Si les artistes ont le champ libre pour publier du contenu à caractère sexuel, Naïla Rabel rappelle que la censure reste présente à certains niveaux. L’action de fumer, la présence de sang et le contenu aux caractères violent et discriminatoire sont, entre autres, inacceptables sur la plateforme.

Naïla Rabel pense que certains types d’art se prêtent plus à OnlyFans. « Ça peut être très avantageux [de] vendre de l’art érotique. S’il n’y a pas de nudité ou de sexualité, les gens peuvent aller l’acheter sur un site web où l’on n’a pas à donner de commission », note-t-elle.

Cependant, Nicole Russin-McFarland ne croit pas que les œuvres proposées sur cette plateforme doivent être érotiques pour intéresser les consommateurs et les consommatrices. « Mon compte n’était aucunement sexy, et la façon dont j’en ai fait la promotion m’a tout de même permis de faire des rencontres positives », dit-elle.

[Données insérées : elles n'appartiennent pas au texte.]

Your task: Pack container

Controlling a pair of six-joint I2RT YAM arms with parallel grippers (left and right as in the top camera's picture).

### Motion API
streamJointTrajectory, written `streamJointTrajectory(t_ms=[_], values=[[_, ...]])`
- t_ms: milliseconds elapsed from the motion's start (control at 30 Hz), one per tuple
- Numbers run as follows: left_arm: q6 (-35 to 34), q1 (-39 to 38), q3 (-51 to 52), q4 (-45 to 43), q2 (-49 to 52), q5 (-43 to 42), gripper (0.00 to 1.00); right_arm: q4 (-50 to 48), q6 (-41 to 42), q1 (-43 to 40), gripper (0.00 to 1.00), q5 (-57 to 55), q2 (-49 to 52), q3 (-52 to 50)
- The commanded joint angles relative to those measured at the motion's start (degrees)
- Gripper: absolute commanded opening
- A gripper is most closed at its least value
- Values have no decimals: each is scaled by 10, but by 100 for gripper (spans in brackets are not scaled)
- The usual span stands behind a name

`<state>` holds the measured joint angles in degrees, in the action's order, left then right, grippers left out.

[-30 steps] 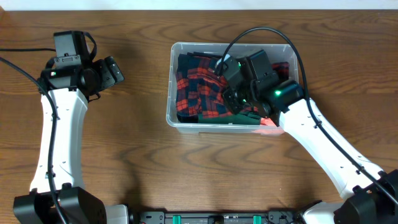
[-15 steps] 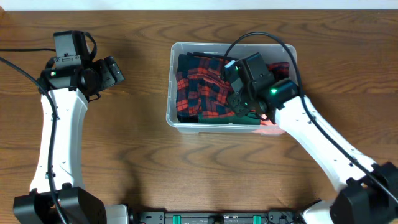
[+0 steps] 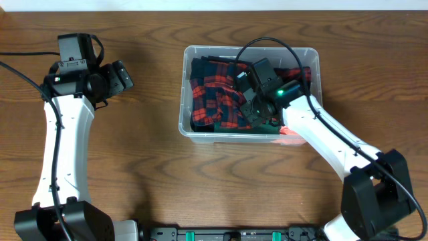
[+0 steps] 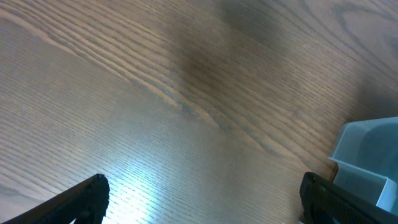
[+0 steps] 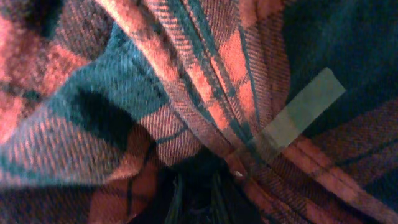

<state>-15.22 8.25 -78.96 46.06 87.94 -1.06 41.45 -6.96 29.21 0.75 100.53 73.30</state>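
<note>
The packing step was in hand: the right gripper was sunk into the container, its tips buried in the red-and-dark plaid cloth bunched directly beneath and around it. From the wrist view the folds filled the frame right up against the gripper, so I could not tell how far apart its fingers stood or whether they had any cloth between them.

The left gripper hung wide open over bare table, holding nothing, with the container well off to its side, a corner just showing at the edge of its wrist view.

As a judgement, the cloth looked mostly in, and the next move called for letting go cleanly and lifting straight up without dragging a fold over the rim.

A pale strip of tape or tag lay on the cloth ahead of the right gripper; no writing on it was legible.
</note>
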Motion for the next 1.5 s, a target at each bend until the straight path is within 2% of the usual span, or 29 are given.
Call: streamJointTrajectory(t_ms=[0,233,433,500,933,1233,1467], values=[[-1,2,-2,1,-4,9,98,-5,-4,3,17,-10,56,-12],[-1,2,-2,1,-4,9,98,-17,-5,3,17,-10,104,-12],[-1,2,-2,1,-4,9,98,-26,-5,3,7,-10,136,-12],[-1,2,-2,1,-4,9,98,-27,-5,3,4,-10,140,-12],[-1,2,-2,1,-4,9,98,-13,-4,3,1,-10,135,-1],[-1,2,-2,1,-4,9,98,99,-3,4,1,-9,69,118],[-1,2,-2,1,-4,9,98,73,35,5,1,-9,-2,212]])
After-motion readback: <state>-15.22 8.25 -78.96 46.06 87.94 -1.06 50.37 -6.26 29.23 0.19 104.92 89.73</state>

Ariel Rebel décrit sa clientèle comme étant très diversifiée, réel miroir de la société. « L’art rejoint tout le monde. […] Il y a des couples, des femmes seules, des hommes seuls, des jeunes, des personnes âgées, etc. », énumère-t-elle. Selon elle, si les créateurs et les créatrices de contenu sont passionné(e)s et fier(ère)s de leur travail artistique, ils et elles trouveront une belle vitrine pour l’exposer sur OnlyFans.